== Problem details ==
Transcribe only what runs from the line containing "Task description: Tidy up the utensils" through the end of the listing, line for line and exactly, and omit the pictures.

___ Dataset extract

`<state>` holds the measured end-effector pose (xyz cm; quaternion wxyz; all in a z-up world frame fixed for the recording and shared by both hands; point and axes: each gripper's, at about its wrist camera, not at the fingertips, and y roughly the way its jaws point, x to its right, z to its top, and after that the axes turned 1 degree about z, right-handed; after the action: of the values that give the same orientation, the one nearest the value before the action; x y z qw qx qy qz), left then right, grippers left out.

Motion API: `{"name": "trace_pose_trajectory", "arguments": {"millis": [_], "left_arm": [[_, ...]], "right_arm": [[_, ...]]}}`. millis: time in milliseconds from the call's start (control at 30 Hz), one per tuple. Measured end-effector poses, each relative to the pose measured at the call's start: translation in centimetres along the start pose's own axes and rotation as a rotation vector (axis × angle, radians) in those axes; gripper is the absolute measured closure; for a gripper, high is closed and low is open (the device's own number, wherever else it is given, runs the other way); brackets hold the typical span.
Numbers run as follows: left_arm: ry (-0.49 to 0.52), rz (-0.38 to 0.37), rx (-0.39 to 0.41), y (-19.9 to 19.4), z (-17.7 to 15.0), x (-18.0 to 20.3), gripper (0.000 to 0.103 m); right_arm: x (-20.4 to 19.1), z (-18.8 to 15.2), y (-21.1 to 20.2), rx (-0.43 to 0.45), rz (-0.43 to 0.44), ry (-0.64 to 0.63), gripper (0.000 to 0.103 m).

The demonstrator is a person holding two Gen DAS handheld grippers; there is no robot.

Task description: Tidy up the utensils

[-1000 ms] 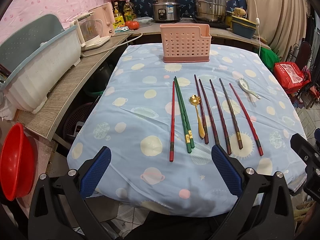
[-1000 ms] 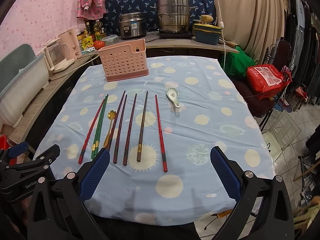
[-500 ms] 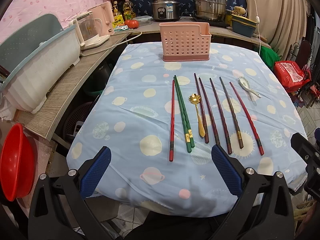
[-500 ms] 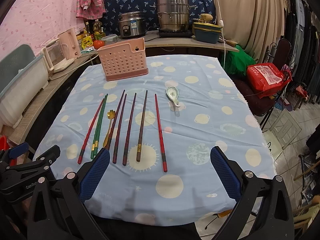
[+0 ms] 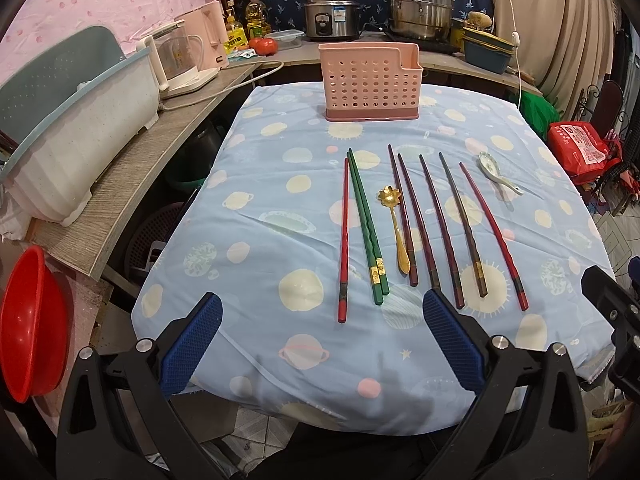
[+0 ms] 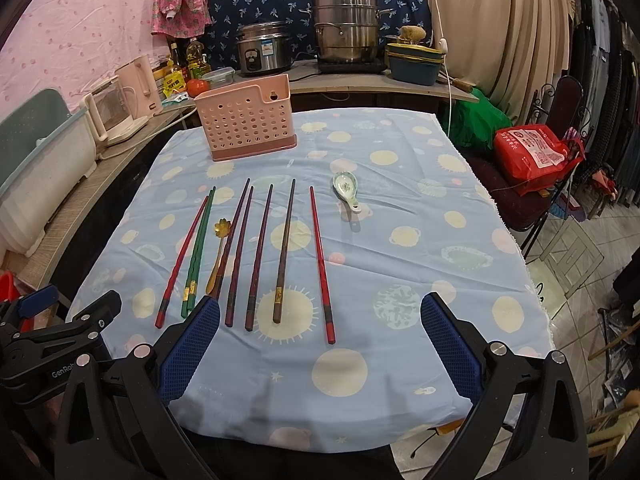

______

== Exercise solution ==
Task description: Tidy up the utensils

[-1000 ms] 
[-1000 ms] 
[-500 ms] 
[-500 ms] 
[+0 ms] 
[+0 ms] 

That makes the output complete.